All the elaborate oil-sharing plans of the world's industrial nations may be unworkable by the end of month.
The Carter administration delayed until last week submitting legislation that would extend key provisions of a law that allows 21 international oil companies to participate in the International Energy Agency's information and oil sharing plans without fear of antitrust charges.
Those provisions expire June 30, and with few members of Congress willing even to appear to be doing anything to aid oil companies, congressional sources say action by then is extremely unlikely.
And several of the companies say that without the expiring antitrust "defense" provision, they could not risk participating. "The answer is no, an emphatic, no," said an Exxon spokesman.
Without the extension, one top Energy Daptrement official said flately, "then you can't trigger" the sharing plans.
The plans call for the industrial nations to share available energy supplies if there is a supply interruption equal to 7 percent of normal demand.
Sweden has already sought to trigger the sharing plan because its shortage is at least that great. Other IEA member nations, with less of a shortage, have not been willing to set the machinery in motion, arguing that Sweden's shortage is due to its reliance on spot market purchases of oil last year when it was cheaper and readily available.
Adminstration officials are worried that the other IEA members are going to be "mighty upset" at U.S. procrastination and expect them to express their displeasure at an IEA meeting on June 25 and 26.
It could well become an issue, too, at the seven-nation economic summit meeting President Carter will attend in Tokyo June 27 and 28. Ironically the administration is pressing to pull together ideas for a new international cooperative response to the oil and shortage problem that could be agreed to at the summit session.

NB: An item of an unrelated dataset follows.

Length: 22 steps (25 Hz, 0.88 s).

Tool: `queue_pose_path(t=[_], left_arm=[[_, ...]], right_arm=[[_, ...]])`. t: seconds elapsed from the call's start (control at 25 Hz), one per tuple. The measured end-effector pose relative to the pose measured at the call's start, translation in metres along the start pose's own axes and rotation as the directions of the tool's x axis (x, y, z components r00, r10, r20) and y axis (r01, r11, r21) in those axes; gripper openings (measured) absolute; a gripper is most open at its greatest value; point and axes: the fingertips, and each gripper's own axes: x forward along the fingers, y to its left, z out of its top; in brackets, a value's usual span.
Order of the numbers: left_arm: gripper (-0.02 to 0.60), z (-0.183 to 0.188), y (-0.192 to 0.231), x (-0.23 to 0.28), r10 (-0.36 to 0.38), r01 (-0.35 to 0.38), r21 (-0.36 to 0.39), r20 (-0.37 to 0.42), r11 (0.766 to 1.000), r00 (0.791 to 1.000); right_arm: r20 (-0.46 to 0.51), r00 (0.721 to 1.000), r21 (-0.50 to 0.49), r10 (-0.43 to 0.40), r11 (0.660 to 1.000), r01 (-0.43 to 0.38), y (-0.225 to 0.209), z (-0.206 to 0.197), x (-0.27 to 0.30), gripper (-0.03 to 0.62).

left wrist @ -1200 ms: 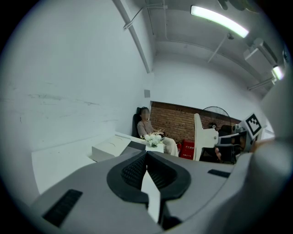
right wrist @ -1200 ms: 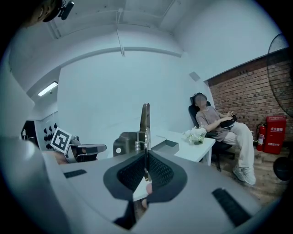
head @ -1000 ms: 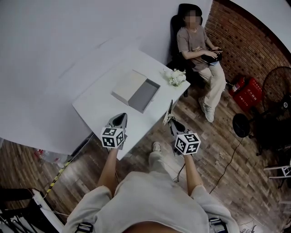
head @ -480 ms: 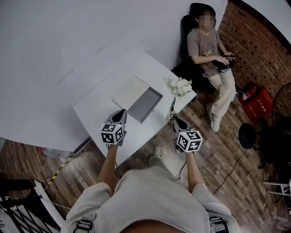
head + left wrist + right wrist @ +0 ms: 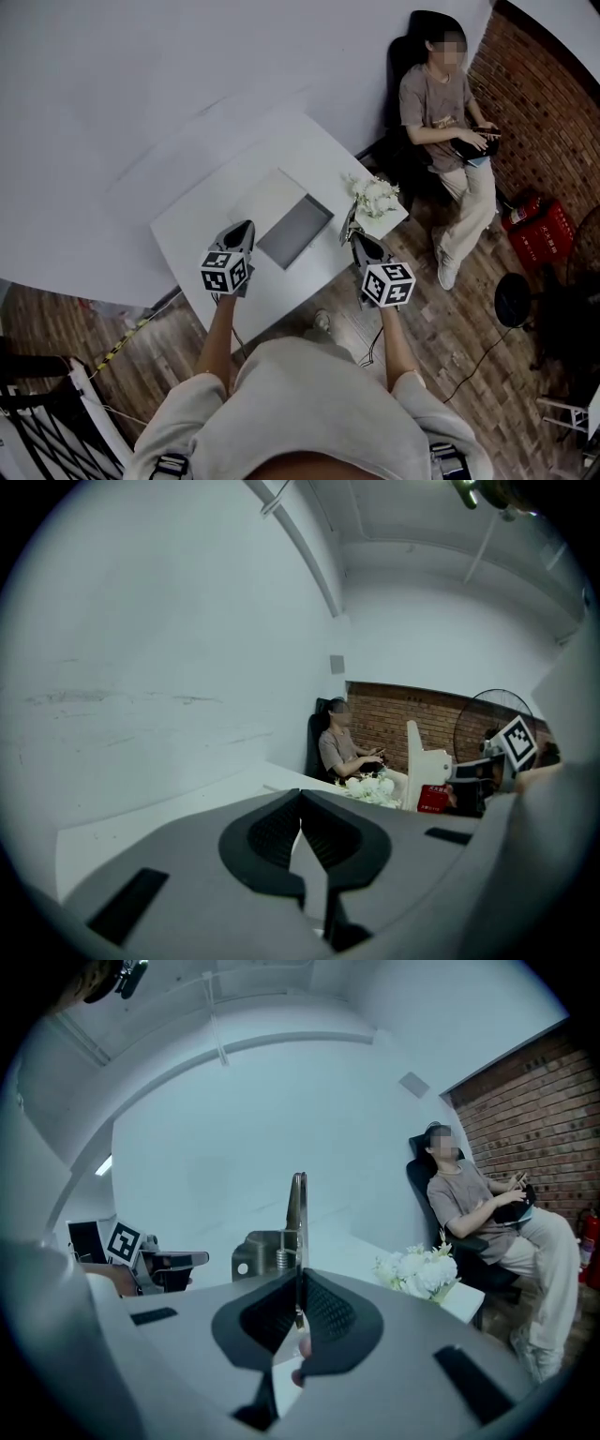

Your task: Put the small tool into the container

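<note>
Right gripper view: the right tongs (image 5: 298, 1283) are clamped on the small tool (image 5: 297, 1208) — a slim metal piece standing upright out of their tips. The left tongs (image 5: 301, 797) are closed with nothing between them. In the head view both hover at the near side of the white desk (image 5: 206, 220). The tool is held near the open grey container (image 5: 295, 232) but apart from it — white flowers (image 5: 377, 197) stand at the corner beyond.

Your slim metal tool (image 5: 297, 1211) stands upright, pinched in your right gripper (image 5: 298, 1283); the open grey container (image 5: 295, 232) lies flat on the table (image 5: 192, 234).
</note>
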Motion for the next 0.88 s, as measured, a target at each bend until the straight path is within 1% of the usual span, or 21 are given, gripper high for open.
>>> queue_pose_path(t=[0.28, 0.44, 0.6, 0.88], left_arm=[[0.009, 0.009, 0.005, 0.02, 0.024, -0.024, -0.018, 0.001, 1.0, 1.0], [0.009, 0.0, 0.015, 0.022, 0.037, -0.037, -0.03, -0.022, 0.999, 0.999], [0.009, -0.007, 0.034, 0.022, 0.043, -0.044, -0.04, -0.034, 0.998, 0.999], [0.009, -0.018, 0.058, 0.02, 0.006, -0.009, -0.062, -0.044, 0.998, 0.999]], right_arm=[[-0.01, 1.0, -0.007, 0.021, 1.0, -0.021, -0.018, 0.015, 0.018, 0.002], [-0.035, 0.999, -0.003, 0.029, 1.0, -0.029, -0.02, 0.012, 0.033, 0.003], [-0.053, 0.998, -0.006, 0.037, 0.999, -0.037, -0.009, 0.008, 0.051, 0.003], [-0.096, 0.995, -0.038, 0.025, 0.999, -0.029, 0.02, -0.003, 0.071, 0.002]])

"We have been telling DOE for months that this was going to happen," said one oil company spokesman. "It can be awfully embarrassing to the U.S. government if this falls through a crack."

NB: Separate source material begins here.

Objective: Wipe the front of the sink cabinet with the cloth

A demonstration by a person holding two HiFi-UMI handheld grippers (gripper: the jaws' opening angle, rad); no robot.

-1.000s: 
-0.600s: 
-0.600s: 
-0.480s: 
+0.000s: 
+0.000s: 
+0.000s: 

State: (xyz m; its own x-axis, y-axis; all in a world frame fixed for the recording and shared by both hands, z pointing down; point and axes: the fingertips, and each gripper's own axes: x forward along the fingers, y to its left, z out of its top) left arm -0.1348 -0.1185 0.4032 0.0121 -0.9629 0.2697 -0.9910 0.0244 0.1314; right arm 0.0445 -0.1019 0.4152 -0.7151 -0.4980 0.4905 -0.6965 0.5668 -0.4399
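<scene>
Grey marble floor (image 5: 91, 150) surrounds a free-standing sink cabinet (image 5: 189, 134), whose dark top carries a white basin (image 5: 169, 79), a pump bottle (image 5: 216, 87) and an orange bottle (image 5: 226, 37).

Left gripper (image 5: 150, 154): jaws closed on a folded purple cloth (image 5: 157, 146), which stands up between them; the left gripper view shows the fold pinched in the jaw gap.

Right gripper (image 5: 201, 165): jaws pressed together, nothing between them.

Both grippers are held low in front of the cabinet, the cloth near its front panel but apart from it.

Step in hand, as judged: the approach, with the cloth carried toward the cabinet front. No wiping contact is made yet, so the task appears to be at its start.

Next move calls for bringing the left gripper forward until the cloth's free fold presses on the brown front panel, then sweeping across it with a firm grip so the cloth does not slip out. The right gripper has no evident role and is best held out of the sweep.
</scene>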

The energy Department also was warned as early as last February by members of the House Energy and Power Subcommittee that the DOE draft of the legislation then available would be difficult and time consuming to pass - partly because its several unrelated provisions fell into the jurisdiction of at least three seperate House committees.
Nevertheless, the draft sent to the Hill last week was still essentially in that form. As of yesterday, it had yet to be introduced in either the House or Senate.

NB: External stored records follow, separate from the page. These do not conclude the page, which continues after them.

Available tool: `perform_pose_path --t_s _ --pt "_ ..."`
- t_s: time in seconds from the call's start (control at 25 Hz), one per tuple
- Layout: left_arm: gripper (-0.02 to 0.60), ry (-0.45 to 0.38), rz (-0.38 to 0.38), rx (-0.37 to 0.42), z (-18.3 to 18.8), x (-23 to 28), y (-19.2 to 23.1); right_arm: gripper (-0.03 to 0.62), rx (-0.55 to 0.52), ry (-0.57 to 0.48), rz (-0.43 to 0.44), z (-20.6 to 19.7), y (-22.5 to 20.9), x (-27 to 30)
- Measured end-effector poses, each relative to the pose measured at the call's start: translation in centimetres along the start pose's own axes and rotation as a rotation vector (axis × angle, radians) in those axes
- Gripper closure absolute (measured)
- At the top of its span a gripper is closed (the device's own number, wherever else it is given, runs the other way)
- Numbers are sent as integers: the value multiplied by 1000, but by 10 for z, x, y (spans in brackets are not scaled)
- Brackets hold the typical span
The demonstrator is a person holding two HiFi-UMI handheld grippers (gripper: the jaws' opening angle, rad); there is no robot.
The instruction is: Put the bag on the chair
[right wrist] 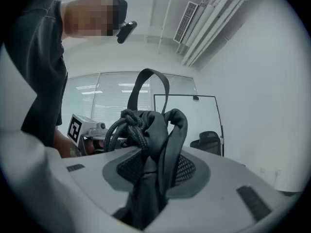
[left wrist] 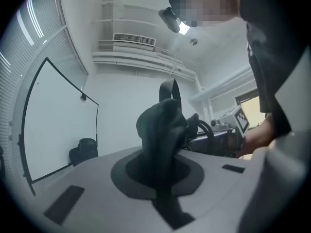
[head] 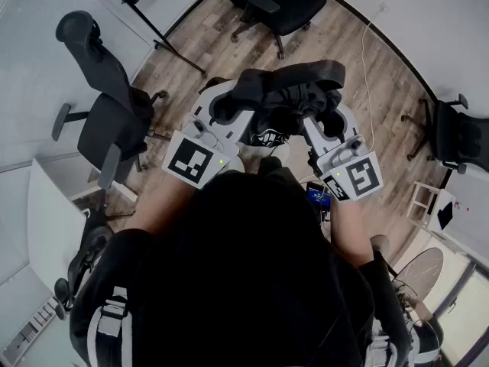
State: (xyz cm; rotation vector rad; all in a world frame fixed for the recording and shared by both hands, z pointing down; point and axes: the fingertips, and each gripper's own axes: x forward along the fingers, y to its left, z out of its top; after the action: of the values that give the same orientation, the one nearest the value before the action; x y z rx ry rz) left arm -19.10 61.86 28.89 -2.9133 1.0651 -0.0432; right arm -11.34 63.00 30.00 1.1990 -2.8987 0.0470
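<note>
The black bag (head: pixel 289 89) hangs in the air in front of the person, stretched between the two grippers above the wooden floor (head: pixel 344 48). An office chair (head: pixel 107 125) stands well apart to the left. The left gripper (head: pixel 229 102) has its jaws clamped nearly together on a bunched fold of the bag's fabric, and the right gripper (head: pixel 327 121) has its jaws clamped wider on a thick gather of fabric, strap and cord.
</note>
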Motion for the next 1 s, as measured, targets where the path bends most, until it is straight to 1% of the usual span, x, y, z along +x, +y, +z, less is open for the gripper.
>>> perform_pose_path --t_s 0.32,0.56,0.8,1.0 --pt "551 1 10 9 0 9 -8 453 15 9 30 1 -9 -8" --pt "549 20 13 0 -5 23 -11 451 33 9 25 -4 -22 -13" --pt "551 8 1 -8 -7 44 -13 454 26 6 45 -5 -42 -16" --pt "551 18 7 -1 -7 75 -17 456 25 1 44 -3 -74 -23"
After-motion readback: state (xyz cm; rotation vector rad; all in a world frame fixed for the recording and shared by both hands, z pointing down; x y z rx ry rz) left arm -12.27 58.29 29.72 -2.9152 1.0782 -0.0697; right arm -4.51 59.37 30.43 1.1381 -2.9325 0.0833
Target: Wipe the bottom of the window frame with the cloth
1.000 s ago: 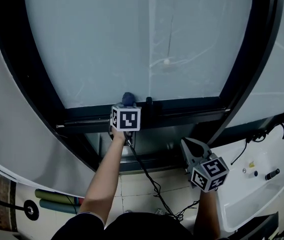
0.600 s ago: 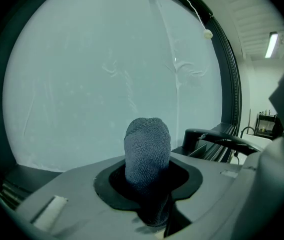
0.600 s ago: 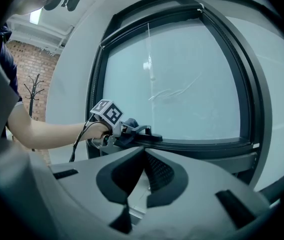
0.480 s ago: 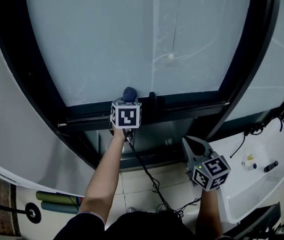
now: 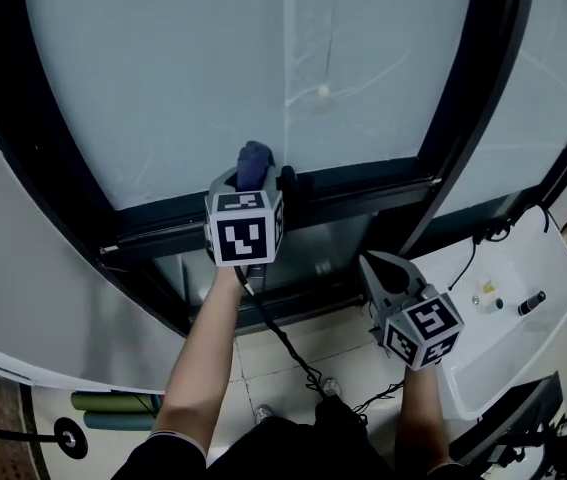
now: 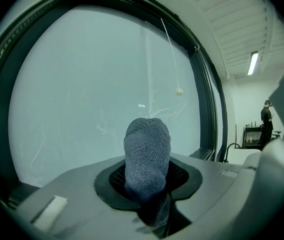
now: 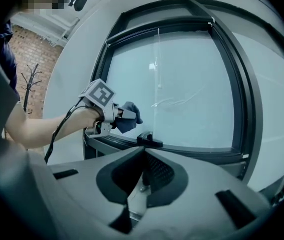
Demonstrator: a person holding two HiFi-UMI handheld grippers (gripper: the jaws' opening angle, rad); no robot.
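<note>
1 knitted grey cloth, clamped in left gripper

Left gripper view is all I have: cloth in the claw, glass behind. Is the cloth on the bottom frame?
Observer: The right gripper view shows the cloth just above the bottom rail, in front of the glass. I can't tell if it touches.
Operator: Anything in the wipe path?
Observer: A black window handle sits on the rail, just right of the cloth.
Operator: Right claw?
Observer: The right claw is shut and empty, held low below the rail.
</note>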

"This is absolutely of prime importance," declared a State Department official who deals with IEA matters. "It's essential to the continued affective functioning of IEA." Failure to pass the extension would be "an extraordinarily serious blow," he said.
Getting the legislation passed, according to a Senate energy source, "will take a major effort, and no one has made it. There is too much suspicion and paranoia about the major oil companies."
Even DOE's enthusiasm for the legislation is questioned on Capitol Hill because of the department's insistence on putting the key provision into what DOE terms a "housekeeping" bill.
Some other sections deal with allowing the Energy Information Administration to file annual instead of quarterly reports for certain accounts, extending the time in which grants for energy conservation programs can be made to schools and hospitals, and clarifying the authority of the secretary of Energy to make awards for meritorious activities in the field of energy.
"There was no effort to smother it or bury it," responded an official in the general counsel's office at DOE. "It was just part of a legislative package."
Much of the delay involved getting the Office of Management and Budget to approve the draft legislation. OMB objected to some part of one of the less important provisions.
"It was unfortunate that we had that delay," said the DOE official. "We were considering separating the IEA part when OMB released the whole thing."
Top energy officials are concerned that there could be a replay of some of the debate that preceeded passage of the antitrust provision as part of the Energy Policy and Conservation Act in late 1975.
Fear of collusive acts by the oil companies led Congress to specify extremely rigid procedures for any meetings held involving the oil companies.